§ Work to be completed: When the string "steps" appears in a line of the records, show the whole line.

§ Dataset records:

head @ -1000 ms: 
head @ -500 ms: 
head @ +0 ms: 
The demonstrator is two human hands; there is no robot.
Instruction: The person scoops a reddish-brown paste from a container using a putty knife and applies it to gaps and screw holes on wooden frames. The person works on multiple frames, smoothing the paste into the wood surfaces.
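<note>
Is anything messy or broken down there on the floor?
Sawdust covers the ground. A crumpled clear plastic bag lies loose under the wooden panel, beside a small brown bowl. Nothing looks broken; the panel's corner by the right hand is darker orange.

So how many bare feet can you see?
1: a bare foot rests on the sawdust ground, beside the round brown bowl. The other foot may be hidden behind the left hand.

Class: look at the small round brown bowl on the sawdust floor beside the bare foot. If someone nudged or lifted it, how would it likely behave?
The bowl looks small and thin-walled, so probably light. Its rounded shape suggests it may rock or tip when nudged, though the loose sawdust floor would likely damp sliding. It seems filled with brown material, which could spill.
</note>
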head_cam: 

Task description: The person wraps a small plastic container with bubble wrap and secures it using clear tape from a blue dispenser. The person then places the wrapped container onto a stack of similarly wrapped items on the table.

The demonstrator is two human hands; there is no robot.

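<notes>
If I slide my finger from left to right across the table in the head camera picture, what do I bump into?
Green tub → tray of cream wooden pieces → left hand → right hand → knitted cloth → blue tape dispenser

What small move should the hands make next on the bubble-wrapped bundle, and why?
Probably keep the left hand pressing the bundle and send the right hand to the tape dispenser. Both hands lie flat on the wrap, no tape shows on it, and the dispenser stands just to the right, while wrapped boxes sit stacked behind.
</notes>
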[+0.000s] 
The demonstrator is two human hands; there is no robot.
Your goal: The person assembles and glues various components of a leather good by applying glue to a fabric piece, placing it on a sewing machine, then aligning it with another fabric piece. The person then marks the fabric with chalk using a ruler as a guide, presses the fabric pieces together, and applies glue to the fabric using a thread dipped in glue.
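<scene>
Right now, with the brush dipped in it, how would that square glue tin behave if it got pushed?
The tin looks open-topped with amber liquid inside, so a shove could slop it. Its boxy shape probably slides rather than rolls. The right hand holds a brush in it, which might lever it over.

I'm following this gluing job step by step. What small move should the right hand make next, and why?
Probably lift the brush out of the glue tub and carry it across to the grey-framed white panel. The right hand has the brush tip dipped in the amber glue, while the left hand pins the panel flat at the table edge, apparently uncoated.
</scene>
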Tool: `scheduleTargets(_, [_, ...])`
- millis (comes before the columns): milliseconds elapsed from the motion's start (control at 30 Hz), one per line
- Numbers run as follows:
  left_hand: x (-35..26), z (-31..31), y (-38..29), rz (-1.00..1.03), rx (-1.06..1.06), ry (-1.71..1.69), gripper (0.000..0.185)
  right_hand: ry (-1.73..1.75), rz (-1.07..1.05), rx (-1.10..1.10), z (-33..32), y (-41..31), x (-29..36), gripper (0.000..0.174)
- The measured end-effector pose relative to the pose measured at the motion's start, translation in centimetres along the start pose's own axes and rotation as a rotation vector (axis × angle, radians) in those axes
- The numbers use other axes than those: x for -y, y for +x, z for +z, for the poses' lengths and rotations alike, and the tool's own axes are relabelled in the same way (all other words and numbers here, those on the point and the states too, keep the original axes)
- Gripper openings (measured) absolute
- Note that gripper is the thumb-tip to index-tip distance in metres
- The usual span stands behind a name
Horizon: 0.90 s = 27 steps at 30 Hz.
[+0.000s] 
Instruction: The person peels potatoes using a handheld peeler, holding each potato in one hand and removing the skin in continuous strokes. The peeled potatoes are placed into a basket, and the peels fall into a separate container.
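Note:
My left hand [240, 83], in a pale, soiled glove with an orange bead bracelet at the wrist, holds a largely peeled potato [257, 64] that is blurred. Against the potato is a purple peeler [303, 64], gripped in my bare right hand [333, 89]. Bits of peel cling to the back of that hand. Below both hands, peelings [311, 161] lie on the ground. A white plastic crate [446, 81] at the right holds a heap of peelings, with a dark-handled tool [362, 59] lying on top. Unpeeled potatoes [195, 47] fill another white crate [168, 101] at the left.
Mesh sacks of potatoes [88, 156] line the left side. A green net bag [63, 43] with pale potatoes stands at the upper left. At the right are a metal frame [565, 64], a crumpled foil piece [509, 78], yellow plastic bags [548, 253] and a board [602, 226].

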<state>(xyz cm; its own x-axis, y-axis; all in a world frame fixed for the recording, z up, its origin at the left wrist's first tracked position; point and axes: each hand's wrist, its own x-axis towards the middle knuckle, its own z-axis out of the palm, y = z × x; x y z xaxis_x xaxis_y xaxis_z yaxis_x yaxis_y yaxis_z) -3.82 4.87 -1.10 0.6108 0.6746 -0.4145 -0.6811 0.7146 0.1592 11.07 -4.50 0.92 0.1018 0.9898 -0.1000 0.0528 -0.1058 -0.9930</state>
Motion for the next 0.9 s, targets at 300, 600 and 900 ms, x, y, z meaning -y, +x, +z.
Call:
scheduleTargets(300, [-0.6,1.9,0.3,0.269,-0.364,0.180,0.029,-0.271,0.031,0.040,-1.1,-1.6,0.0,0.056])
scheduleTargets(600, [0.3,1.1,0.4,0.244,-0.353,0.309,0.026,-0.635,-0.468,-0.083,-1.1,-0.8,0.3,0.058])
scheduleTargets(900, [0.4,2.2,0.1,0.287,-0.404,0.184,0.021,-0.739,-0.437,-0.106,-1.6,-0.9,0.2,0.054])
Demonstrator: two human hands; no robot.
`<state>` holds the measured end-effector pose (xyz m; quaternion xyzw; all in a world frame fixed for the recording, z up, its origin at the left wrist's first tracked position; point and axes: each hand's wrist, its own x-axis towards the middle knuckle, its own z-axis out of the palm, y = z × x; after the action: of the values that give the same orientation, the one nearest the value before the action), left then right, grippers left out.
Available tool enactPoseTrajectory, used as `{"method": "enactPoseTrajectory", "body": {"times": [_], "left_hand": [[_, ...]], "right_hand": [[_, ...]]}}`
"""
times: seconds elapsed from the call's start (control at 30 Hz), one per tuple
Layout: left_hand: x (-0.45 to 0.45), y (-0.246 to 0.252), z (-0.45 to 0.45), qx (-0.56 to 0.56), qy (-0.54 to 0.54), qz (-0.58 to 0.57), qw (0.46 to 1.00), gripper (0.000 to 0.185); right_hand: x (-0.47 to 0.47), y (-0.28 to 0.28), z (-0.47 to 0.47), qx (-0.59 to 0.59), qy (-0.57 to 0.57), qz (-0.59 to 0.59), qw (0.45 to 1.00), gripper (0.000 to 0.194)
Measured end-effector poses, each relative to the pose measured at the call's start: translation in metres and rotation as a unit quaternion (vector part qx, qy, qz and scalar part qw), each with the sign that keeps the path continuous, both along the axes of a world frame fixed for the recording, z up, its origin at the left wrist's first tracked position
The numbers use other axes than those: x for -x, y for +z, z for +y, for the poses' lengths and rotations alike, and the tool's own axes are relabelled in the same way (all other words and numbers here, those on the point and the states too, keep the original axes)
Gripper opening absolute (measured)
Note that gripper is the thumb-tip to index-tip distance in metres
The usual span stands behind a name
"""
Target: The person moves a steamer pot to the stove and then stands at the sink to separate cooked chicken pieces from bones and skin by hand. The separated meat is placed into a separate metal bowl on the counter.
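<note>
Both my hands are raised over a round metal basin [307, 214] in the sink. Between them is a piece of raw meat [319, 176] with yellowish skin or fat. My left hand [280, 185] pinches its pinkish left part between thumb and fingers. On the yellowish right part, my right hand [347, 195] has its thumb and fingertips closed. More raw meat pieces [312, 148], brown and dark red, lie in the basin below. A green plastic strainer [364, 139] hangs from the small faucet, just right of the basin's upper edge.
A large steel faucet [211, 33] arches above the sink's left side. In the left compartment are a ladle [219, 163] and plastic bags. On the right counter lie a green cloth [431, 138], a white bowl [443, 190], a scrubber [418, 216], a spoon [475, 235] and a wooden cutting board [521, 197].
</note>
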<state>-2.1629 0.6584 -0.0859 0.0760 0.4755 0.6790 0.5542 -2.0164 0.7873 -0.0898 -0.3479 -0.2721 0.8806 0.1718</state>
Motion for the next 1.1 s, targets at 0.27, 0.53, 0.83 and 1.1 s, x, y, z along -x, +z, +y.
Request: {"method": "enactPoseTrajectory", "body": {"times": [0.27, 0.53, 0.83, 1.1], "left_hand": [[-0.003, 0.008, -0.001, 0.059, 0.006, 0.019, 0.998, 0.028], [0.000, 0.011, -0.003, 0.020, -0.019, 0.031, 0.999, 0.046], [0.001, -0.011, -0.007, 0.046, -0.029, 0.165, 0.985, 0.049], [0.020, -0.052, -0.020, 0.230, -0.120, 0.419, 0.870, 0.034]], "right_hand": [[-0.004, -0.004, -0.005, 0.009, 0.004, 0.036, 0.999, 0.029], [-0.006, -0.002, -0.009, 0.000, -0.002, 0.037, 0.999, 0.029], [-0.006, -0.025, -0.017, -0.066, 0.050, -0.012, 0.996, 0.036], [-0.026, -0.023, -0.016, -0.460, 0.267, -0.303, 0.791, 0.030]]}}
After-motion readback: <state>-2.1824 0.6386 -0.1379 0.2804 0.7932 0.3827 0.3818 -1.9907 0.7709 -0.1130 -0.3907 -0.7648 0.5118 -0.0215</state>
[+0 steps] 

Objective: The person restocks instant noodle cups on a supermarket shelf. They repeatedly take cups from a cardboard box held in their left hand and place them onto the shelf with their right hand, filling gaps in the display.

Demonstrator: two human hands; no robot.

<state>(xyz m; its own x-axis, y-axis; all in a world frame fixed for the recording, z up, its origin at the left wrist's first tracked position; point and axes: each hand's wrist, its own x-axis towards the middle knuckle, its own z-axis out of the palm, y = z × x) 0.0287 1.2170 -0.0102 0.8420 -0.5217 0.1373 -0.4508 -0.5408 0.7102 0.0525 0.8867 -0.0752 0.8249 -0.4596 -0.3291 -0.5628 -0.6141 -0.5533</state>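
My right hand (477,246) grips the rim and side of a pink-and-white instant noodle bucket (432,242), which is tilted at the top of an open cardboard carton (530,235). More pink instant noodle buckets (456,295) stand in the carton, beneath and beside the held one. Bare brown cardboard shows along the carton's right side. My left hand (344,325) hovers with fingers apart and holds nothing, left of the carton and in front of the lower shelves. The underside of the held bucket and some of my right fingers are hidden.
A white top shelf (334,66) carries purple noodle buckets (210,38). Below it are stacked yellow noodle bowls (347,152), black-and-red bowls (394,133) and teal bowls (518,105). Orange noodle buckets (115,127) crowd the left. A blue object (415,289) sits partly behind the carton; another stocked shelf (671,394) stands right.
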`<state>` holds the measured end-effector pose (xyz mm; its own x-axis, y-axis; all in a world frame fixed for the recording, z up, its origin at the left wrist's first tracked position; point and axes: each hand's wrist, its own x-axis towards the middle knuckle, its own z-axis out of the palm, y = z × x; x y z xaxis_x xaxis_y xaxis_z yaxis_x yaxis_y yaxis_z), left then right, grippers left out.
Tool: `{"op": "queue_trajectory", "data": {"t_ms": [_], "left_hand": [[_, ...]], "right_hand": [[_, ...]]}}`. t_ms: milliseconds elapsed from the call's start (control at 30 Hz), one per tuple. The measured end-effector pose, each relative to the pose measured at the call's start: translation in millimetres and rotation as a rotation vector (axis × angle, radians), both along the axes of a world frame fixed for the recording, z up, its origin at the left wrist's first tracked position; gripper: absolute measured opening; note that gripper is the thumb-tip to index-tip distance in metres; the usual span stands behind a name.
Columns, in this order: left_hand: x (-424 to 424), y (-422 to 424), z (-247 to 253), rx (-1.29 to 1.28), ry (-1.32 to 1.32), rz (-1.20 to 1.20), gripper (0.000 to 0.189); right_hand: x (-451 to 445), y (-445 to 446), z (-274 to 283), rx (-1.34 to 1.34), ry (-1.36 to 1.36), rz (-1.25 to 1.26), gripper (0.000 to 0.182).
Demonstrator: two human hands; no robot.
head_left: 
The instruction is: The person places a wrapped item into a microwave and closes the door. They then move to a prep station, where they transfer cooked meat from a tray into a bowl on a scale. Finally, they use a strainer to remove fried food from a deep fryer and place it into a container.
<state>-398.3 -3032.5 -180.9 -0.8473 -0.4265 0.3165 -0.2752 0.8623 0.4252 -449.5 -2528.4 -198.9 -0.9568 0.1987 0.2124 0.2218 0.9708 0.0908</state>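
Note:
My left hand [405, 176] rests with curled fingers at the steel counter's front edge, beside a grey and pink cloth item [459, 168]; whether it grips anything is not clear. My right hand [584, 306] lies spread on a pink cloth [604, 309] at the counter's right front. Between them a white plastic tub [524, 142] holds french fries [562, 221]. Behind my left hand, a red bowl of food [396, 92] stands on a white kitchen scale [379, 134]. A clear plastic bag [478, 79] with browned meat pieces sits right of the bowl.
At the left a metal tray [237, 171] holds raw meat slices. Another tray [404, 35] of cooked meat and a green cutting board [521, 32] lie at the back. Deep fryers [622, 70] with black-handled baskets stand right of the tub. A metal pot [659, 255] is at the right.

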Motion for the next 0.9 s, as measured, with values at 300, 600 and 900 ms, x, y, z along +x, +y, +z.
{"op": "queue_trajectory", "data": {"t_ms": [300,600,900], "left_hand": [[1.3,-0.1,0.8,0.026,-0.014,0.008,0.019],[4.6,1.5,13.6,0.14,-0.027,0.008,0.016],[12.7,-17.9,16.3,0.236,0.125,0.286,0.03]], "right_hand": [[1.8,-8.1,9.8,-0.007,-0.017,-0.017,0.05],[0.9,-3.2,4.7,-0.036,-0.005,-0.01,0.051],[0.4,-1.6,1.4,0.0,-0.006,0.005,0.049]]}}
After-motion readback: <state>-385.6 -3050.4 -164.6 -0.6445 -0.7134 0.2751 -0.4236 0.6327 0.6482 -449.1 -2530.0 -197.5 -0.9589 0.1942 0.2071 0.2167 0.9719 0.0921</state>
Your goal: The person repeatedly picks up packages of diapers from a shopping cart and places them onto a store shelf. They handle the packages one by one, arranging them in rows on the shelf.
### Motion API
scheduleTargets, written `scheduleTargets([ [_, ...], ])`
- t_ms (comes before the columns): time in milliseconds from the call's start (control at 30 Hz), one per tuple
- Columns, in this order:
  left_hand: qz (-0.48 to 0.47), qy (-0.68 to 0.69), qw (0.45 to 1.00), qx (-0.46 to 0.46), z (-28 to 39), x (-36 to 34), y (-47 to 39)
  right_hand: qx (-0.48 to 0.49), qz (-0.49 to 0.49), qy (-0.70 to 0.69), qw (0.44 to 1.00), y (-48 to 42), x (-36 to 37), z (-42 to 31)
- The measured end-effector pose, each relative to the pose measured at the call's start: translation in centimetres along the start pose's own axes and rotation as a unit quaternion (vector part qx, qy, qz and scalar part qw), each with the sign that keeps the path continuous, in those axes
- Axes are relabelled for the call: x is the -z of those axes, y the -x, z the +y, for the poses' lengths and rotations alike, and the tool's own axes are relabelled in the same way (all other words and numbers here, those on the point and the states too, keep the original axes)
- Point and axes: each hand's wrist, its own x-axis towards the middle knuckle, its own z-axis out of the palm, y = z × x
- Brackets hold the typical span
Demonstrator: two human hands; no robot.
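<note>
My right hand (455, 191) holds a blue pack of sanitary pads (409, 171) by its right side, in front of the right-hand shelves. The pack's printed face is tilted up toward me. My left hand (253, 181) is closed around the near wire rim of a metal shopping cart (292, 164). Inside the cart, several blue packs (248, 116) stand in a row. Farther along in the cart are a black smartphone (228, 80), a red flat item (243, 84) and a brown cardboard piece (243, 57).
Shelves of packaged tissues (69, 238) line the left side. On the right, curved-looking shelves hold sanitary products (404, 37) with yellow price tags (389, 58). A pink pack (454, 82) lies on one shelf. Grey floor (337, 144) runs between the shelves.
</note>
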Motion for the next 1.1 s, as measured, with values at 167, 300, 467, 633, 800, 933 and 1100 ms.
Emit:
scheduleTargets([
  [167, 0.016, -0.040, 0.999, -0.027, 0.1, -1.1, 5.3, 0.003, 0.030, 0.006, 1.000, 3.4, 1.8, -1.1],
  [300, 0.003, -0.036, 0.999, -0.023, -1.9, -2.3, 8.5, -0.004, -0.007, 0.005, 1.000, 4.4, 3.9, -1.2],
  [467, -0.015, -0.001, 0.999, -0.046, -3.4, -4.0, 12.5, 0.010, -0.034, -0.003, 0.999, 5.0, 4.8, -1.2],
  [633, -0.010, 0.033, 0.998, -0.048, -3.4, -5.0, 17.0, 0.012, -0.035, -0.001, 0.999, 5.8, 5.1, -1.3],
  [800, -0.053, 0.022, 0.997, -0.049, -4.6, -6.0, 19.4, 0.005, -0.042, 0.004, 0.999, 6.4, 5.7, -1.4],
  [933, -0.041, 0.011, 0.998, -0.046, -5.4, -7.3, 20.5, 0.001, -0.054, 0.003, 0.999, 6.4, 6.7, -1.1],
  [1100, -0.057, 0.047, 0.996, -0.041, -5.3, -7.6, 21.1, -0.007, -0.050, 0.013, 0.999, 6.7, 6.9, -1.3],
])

§ Response to this exercise:
Horizon: 0.90 s = 27 steps at 30 Hz.
[+0 steps] 

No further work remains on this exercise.